YOUR GOAL: Only the lines from the one holding "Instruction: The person" to the final line of the material below belong in the answer, transcribed exactly.

THE DATA:
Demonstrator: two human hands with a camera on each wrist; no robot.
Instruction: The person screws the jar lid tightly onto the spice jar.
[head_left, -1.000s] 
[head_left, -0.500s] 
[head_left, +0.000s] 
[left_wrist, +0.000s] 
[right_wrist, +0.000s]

TASK RESULT:
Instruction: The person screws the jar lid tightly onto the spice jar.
[head_left, -1.000s] 
[head_left, -0.500s] 
[head_left, +0.000s] 
[left_wrist, +0.000s] 
[right_wrist, +0.000s]

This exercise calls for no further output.